Keywords

1 Introduction

The evaluation of human-robot interaction (HRI) is important to improve the social skills of interactive robots. Moreover, there is a particular need for automated evaluation; for example, for autonomous learning of human-interaction skills, robots need to be able to evaluate their interactions, responding appropriately to both positive and negative results to improve their HRI policies without specific interventions by developers. Due to the fact that the requirement exists in the context of robot competitions such as RoboCup@Home, these provide an appropriate and effective context for investigating techniques and approaches for the improvement of HRI.

The evaluation of HRI performance is generally subjective, with the standard method being the use of questionnaires for the evaluation of social and cognitive factors. However, subjective evaluation suffers from two drawbacks: first, the acquisition of answers from test subjects is time-consuming, and second, the number of samples is limited to the number of available human respondents. Accordingly, the conventional questionnaire-based approach to subjective evaluation is impractical for fair and efficient evaluation of HRI performance in contexts such as robot competitions.

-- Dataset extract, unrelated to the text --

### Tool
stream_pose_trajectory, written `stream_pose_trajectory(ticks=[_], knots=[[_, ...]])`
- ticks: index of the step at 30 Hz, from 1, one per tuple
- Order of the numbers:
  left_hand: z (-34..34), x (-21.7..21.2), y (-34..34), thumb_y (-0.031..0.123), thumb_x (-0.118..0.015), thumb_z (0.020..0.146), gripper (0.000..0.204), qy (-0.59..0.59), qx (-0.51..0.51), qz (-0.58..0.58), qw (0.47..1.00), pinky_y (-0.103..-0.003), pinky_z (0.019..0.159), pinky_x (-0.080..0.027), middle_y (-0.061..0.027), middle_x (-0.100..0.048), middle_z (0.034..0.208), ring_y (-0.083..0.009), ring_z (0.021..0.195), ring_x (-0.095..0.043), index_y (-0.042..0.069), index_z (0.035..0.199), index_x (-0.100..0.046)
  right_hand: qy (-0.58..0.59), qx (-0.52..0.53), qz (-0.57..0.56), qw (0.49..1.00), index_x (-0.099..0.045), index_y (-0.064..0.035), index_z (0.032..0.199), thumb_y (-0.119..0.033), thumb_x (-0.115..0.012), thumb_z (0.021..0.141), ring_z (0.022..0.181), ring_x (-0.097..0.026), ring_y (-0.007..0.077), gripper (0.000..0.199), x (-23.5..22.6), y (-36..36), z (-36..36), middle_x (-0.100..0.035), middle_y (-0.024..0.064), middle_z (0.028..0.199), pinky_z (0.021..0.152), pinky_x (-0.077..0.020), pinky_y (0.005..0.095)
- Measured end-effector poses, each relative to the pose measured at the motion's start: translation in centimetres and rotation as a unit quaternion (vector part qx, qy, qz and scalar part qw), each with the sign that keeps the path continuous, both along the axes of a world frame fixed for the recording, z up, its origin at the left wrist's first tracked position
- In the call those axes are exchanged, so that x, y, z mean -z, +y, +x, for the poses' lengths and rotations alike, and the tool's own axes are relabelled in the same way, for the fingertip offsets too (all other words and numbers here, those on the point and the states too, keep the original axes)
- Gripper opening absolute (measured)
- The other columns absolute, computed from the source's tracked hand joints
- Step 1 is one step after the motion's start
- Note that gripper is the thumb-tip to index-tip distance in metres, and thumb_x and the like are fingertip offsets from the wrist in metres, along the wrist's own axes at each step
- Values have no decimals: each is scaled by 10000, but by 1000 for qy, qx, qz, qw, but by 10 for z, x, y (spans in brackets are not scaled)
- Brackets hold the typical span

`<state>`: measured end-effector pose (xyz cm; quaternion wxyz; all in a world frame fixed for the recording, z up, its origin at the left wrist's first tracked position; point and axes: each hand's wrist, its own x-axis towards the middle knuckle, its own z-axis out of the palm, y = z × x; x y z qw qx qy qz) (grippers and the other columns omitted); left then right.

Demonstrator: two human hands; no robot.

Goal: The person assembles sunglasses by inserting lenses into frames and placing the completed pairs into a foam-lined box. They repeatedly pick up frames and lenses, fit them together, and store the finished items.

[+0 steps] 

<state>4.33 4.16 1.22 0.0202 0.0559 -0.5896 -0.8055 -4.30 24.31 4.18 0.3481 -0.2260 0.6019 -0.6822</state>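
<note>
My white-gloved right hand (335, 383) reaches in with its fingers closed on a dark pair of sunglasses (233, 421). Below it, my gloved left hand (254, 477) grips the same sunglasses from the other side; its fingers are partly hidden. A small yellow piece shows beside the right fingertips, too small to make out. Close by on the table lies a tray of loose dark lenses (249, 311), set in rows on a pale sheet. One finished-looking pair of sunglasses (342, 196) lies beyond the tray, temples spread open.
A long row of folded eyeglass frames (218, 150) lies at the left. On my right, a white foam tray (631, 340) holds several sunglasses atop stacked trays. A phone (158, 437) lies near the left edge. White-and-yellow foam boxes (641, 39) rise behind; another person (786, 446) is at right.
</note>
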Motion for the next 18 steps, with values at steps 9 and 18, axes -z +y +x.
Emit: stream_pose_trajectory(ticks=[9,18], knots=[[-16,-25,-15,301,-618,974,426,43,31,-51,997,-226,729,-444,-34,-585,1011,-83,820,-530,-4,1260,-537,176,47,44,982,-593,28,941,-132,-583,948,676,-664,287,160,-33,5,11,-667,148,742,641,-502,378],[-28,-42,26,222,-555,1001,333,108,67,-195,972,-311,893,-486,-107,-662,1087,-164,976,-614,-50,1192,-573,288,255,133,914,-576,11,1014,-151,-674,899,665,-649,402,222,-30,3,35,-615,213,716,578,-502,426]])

One of the solutions to these problems is an alternative method that approximates the subjective evaluation results from only observable objective factors, namely, human reaction behaviors. In order to achieve this, we need to analyze the relationship between the subjective evaluation results and the objective factors. Therefore, it is necessary to observe and store data on all the events and human behaviors in question, in addition to acquiring subjective evaluation results. As experiments of this nature are time-consuming and costly, we chose to utilize immersive virtual reality (VR) techniques as a more time- and cost-effective solution to carry out HRI experiments, and thereby to acquire the requisite data. We have already proposed a VR-based software platform, SIGVerse [7], which enables human users to log in and make use of an avatar to interact with virtual robots and environments through immersive VR interfaces. A basic concept has been also proposed for the evaluation of the performance of the HRI in a VR-based robot competition task [3]; however, no evaluation method that approximates subjective evaluation results has been proposed or discussed to date.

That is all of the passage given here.